Anyway, because Paul did throw it back on me and because everyone online seems to be twisting their underwear over this, the way I think about this in my head is something like:
In most games there is something that is the primary activity that you are there for. It doesn’t mean secondary, tertiary, etc., activities aren’t also really good. It just means they aren’t the prime one.
We tend to, because of the informality of casual language, call that primary thing (and maybe some of the secondary things) “play.”*
In some games, like Microscope, the “play” part is also the setting up and laying out of a fictional world. Because in Microscope that activity is the primary activity that most folks who are participating in the game are there to do.**
In many Indie Table-Top with Dice and You Make Your Own Characters and All that Shit kinda games, the “play” part for most players*** is making actions/decisions/talking as their character. In other games (King Wen’s Tower springs to mind) it might be the same, but where their character isn’t a person, but is a faction/nation/whatever.
Thus, the question is really about “when setting up a situation is not the primary point of a game, how many times have you ended up spending more time on the things that were not the primary point than the things that were supposedly the primary point?”

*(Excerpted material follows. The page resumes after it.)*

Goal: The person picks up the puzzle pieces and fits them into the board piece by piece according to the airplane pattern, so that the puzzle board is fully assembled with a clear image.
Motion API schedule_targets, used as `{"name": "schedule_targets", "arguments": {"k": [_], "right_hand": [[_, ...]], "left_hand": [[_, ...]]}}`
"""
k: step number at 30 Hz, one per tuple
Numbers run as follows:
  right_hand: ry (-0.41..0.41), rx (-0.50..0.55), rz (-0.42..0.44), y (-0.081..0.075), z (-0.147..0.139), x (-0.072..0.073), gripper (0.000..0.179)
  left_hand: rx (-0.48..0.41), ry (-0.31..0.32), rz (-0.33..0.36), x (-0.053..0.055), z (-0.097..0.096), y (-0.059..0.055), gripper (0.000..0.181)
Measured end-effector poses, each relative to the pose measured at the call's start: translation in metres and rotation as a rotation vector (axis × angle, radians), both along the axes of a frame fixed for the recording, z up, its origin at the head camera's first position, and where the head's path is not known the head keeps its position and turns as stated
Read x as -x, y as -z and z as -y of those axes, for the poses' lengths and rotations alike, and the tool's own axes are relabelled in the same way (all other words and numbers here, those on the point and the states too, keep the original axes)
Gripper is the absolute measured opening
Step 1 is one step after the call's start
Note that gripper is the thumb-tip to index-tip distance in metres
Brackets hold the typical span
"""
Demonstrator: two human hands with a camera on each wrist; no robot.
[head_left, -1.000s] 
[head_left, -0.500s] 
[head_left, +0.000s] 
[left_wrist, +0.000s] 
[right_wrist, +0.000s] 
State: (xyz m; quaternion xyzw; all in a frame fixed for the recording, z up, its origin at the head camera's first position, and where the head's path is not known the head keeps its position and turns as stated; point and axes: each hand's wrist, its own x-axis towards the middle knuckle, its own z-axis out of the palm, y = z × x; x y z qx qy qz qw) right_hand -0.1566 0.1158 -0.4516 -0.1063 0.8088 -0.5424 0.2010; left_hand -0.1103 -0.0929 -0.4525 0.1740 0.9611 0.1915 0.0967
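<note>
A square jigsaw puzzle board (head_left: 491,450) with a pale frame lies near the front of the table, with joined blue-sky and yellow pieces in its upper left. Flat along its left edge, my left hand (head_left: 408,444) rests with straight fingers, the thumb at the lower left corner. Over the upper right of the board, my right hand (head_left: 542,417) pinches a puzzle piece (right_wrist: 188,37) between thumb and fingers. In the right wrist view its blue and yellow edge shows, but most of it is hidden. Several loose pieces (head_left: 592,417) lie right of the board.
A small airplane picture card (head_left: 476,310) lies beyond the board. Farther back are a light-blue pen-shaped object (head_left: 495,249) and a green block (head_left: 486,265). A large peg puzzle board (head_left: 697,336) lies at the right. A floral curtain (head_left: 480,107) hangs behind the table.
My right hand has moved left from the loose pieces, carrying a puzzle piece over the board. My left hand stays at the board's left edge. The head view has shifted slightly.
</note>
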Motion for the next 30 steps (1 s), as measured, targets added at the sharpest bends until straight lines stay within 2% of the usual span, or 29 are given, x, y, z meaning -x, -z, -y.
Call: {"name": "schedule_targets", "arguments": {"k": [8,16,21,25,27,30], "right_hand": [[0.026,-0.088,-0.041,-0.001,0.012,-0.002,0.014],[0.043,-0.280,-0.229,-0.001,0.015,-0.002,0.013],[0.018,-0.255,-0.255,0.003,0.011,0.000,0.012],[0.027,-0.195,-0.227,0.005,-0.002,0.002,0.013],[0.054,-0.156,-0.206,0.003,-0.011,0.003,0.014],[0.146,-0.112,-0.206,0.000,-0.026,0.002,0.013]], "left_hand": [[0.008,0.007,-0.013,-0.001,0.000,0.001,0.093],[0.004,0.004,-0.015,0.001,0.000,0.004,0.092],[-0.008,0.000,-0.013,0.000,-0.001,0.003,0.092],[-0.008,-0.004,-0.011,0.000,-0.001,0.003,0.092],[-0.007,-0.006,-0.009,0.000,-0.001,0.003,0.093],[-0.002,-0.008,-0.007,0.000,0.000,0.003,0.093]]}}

The “and why do you think that happened” was implicit, I guess. Like, was it because you lost timing? Because you actually were enjoying the secondary activity more than you suspected you would have the primary activity? Because you didn’t feel like you yet had enough material/support/safety to move to the other activity? Because the game was broken and its designer a failed human being?
So, yea, something like that.
But hey, if you need me to tell you what “play” is and is not in an absolute sense so that you can count seconds on your spreadsheet… well, shit. I’m not going to do that. Define it as you will, and if you can’t, move on.
I also find it funny that I’ve seen multiple answers (not in this thread, specifically) in which people are like “this has never happened to me” and I’m like “haha, I played with you at X con and this EXACT THING HAPPENED” or “I remember reading your post about how you spent 6 hours prepping a game, a whole session doing character gen, and then never played again, so….” So, there’s also that.
I wonder if we’d made it so it sounded like doing this was a positive and desirable thing, rather than a slightly mocking one, if that would have skewed questions a different way.
* For a longer discussion of this, see the entire history of western philosophy and stop bothering me.
**Unless of course they didn’t know what the game as about. In which case it may become the thing they’re there to do, as they adjust expectation to reality. Or they may be unhappy about it as it never spends enough time doing the thing they want to do.
* Most, because there’s always going to be THAT GUY. Chances are good if you’re reading this far into the footnotes you are THAT GUY sometimes. And, sure, the fact that I wrote this many footnotes does in fact mean that I am THAT GUY all the time.